Kilvinsky- I bet that there are people there who were there 22 years ago. It's the nature of the job, you stay there long enough it becomes a career because you get comfortable with the hours. Or you stay 2 yrs and you're gone. It's a good stepping stone job, but because of the fact you have no training in the defense weapons, nobody wants you for those reasons because you can't just lateral. Some of the department really wants it to grow, but others just sit back and complain but don't do anything about it. So that makes it a cycle rather than something that will improve any time soon. It would be great if BPD took them over, not so much as they did with the munis because BSP officers aren't full academy trained (except a couple from when the academy was 16 weeks) . But just to add some strength when dealing with collective bargaining and "the wall" you hit when trying to communicate with the school department. You've never met a group of people who are so out of touch with the problems of the schools (ie violence, weapons) or that have no concept of what school police officers do on a daily basis until you sit down with people who haven't been in a school in years and compare it to issues in the 80's.


----------



## badboys

when I first started with BSP the job was great but it got old real quick. when you make an arrest you have to wait almost an hour for a transport. Why does the department have cruisers oh I forgot instead of transporting a suspect that just got caught with 16 bags of weed and 5 bags of crack while fighting the School police.They rather send the cruiser to Dunkin Donuts or to pick up the ADC and take one or the other to get a sandwich. So many Officer bang out sick a day because they are so tired of the B#$% Sh#$. When you ask for back up over the radio they ask you if there any weapons shown. So while your fighting for your life in the middle of the street during the end of the school day you have to stop and look around to see if you can spot any weapon. While some young punk is trying to hand your head to you. If a Officer calls for back up send him or her the damm back up and ask questions later. The chief is not for guns and the department won't even issue vest so not only do they want you to be unarmed they also want you to take the bullet. I could go on and on but I will stop there.Iam just so great full that I was able to get out before I put to much time in. To all the men and women that are still there battling with that same old Bull SH$# God Bless you and I Know its hard but keep you head up and most of all be safe.


----------



## BSP268

badboys said:


> When you ask for back up over the radio they ask you if there any weapons shown. So while your fighting for your life in the middle of the street during the end of the school day you have to stop and look around to see if you can spot any weapon. While some young punk is trying to hand your head to you. If a Officer calls for back up send him or her the damm back up and ask questions later.

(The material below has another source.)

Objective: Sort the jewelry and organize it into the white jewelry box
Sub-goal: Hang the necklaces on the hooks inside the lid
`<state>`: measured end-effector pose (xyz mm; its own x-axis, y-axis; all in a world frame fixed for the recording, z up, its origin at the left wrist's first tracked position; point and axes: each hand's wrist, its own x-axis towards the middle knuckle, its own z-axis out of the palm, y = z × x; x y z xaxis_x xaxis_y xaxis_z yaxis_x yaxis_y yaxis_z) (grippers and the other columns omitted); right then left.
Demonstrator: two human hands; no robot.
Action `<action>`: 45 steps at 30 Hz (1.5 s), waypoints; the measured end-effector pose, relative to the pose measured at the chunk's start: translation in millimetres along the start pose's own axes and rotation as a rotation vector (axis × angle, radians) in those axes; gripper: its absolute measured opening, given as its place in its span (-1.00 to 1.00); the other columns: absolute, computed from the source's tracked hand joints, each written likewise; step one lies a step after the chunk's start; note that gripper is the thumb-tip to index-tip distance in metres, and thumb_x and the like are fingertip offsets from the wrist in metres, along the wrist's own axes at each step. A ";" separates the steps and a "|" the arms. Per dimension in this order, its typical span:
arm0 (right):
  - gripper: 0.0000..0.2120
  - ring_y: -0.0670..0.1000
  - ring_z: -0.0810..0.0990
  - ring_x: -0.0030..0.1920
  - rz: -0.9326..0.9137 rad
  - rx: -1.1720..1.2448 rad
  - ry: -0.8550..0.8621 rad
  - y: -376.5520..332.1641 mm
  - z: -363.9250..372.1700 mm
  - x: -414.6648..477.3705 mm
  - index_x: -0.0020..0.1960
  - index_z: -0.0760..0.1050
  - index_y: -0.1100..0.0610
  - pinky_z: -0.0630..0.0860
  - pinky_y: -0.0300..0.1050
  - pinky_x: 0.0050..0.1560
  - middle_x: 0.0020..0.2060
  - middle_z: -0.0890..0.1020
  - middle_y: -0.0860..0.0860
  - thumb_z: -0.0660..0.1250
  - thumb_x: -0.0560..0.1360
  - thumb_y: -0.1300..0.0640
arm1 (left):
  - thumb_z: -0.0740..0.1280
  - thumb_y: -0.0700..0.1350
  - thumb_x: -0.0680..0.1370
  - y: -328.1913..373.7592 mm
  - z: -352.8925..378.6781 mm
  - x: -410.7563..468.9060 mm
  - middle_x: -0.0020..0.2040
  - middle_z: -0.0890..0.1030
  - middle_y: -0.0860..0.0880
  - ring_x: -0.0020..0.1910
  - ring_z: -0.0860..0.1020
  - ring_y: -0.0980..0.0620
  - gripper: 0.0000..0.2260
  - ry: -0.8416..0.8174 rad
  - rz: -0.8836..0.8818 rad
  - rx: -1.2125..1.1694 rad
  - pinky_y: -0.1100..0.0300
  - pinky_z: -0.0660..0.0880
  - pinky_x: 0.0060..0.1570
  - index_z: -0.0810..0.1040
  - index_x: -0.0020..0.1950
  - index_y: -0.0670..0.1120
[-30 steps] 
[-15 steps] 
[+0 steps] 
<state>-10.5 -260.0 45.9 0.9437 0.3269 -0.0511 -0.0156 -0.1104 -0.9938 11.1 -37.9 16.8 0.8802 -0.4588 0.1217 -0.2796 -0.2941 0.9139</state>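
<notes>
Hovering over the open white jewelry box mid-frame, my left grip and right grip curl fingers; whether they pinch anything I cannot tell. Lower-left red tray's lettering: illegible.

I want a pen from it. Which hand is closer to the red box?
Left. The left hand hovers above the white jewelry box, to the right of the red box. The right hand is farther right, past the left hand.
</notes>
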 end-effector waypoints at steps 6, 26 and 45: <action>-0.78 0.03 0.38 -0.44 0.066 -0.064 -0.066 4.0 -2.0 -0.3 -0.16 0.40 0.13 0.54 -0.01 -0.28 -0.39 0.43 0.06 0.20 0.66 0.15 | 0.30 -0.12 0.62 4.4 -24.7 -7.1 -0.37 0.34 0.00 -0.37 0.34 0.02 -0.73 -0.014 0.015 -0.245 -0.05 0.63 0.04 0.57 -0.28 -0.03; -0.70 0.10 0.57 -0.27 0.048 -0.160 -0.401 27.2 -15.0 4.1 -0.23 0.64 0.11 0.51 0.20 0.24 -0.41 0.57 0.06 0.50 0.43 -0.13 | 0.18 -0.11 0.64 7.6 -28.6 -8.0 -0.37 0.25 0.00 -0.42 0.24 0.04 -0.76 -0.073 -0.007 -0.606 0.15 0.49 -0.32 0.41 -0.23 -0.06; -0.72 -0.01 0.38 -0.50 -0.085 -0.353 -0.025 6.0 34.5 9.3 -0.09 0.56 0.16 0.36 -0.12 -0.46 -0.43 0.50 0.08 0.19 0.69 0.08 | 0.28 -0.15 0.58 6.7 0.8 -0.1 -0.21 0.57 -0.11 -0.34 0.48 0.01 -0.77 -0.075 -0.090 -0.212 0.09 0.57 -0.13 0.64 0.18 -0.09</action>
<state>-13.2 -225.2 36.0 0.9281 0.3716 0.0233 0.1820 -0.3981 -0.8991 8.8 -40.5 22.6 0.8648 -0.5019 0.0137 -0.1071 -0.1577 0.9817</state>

i have one better !!!! can you 10-1 safty!!!!!!!!!!!!! lol ya! let me pick up my cell phone as i em fighting ten kids!!!!


----------



## BSP1

That's rigth!!!! you better 10-1 (Call) right away


----------



## Kilvinsky

Nothing disgusts me more than some D.B. who calls him/herself chief or director and yet does not lead. Sure, there are plenty of chiefs who try and try but are constantly fighting a bunch of know nothing (WANT to know nothing) administrators that nothing gets accomplished. I admire someone who tries but fails. I spit on someone who's nothing more than a lapdog to the administration. I don't fault someone for protecting their job, but at the expense of their dignity? Or, worse yet, sell the troops down the river to protect him/her self. Damn them to hell!

Wow, I seem pissed.

I recently read a story in the campus paper from a college in Springfield where the "chief" made a retarded statement along the lines of, "we don't need guns because we know our students." Damn, I wish I had that paper right now so I could quote it exactly. Anyway, he essentially came right out and said he doesn't want his guys carrying. Ok, so from a trusted source I'm told that maybe it's for the best that that agency doesn't carry, but W.T.F.?? What kind of self respecting chief makes such a ludicrous statement as that? IN A PUBLIC FORUM! A FOOL, that's what kind. And sadly there are far too many fools out there running Police Departments.

Shit, I'm on a roll.

Administrators want a person who will bow and scrape and degrade his/her self, or worse yet, who is in perfect mind sync with them. Only on occassion do you find an administration that will either, support the cops or at the very least, tell the chief, "It's your department. We sorta want you to do what is right."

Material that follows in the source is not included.